= Wilfred Owen Green =

Town green in Oswestry, Shropshire, England

Wilfred Owen Green is the town green located in the middle of the town Oswestry in Shropshire, England.

== About ==

This site is a newly established town green for Oswestry, having previously been 5 acres of derelict railway land. It was subject to a controversial public enquiry which eventually granted the land Village green status in November 2008. It was officially opened on Friday 23 July 2010 at 4pm, this date was chosen as it coincided with the schools summer holidays, and the design for the area was meant to encourage children to play outside. It was named after the war poet from Oswestry Wilfred Owen due to his affection for nature and children.

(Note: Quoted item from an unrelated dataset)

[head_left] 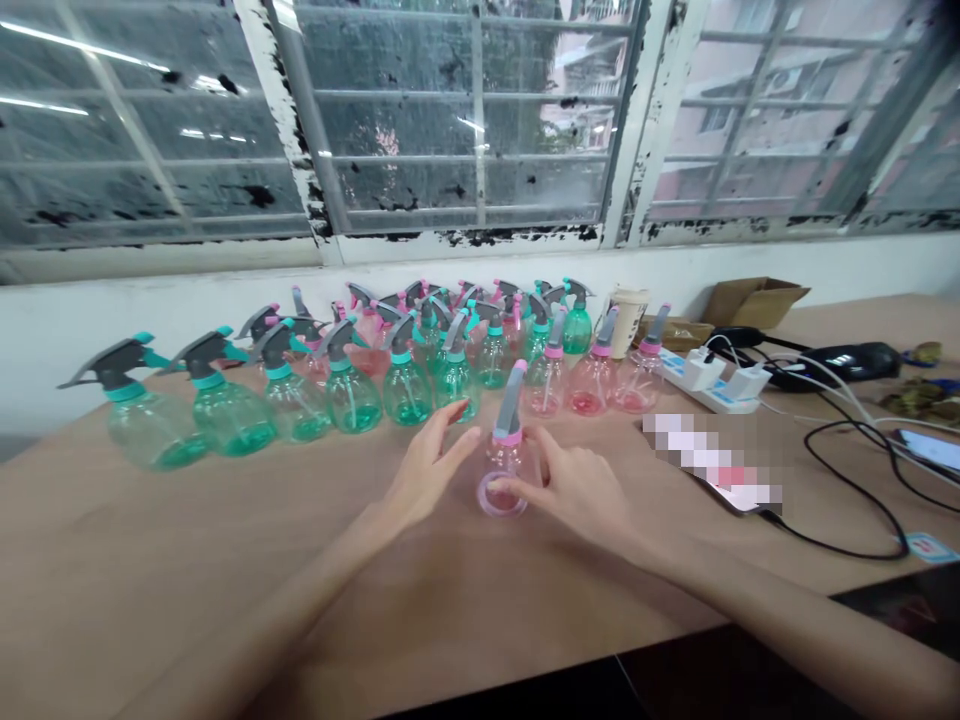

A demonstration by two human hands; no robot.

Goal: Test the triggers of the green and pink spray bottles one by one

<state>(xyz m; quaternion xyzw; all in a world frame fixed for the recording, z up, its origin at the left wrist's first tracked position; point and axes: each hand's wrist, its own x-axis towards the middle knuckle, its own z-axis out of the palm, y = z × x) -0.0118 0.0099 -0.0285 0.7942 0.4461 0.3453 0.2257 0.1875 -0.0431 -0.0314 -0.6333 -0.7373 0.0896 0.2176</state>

== Wilfred Owen Green project ==

Shropshire Council’s Conservation and Community Officer was able to acquire £90,000 of extra funding allowing the budget to expand to £170,000. The rest of the funding came from other sources, including Natural England’s Natural Assets, Play England, and Advantage West Midlands.
The council announced the site "will be a haven to both residents and wildlife".

== The Site ==

The area of green space includes formal design at one end, gently blending into a more natural area of wildflower meadows, woodland, imaginative areas of mounds and hollows, log and boulder piles and one of the largest labyrinths worldwide.

== Wildlife ==

The wildflower meadows are great for wildlife such as bees, and butterflies, a small orchard and new hedges have been established which will provide birds with food, and shelter.

In the future the ecology of this area will be observed, and to allow to biodiversity to improve and fulfil its potential. Plans are to allow the site to become even wilder and therefore better for wildlife, and will eventually blend in with the Shelf Bank Site (a future Local Nature Reserve) which is situated next to Wilfred Owen Green.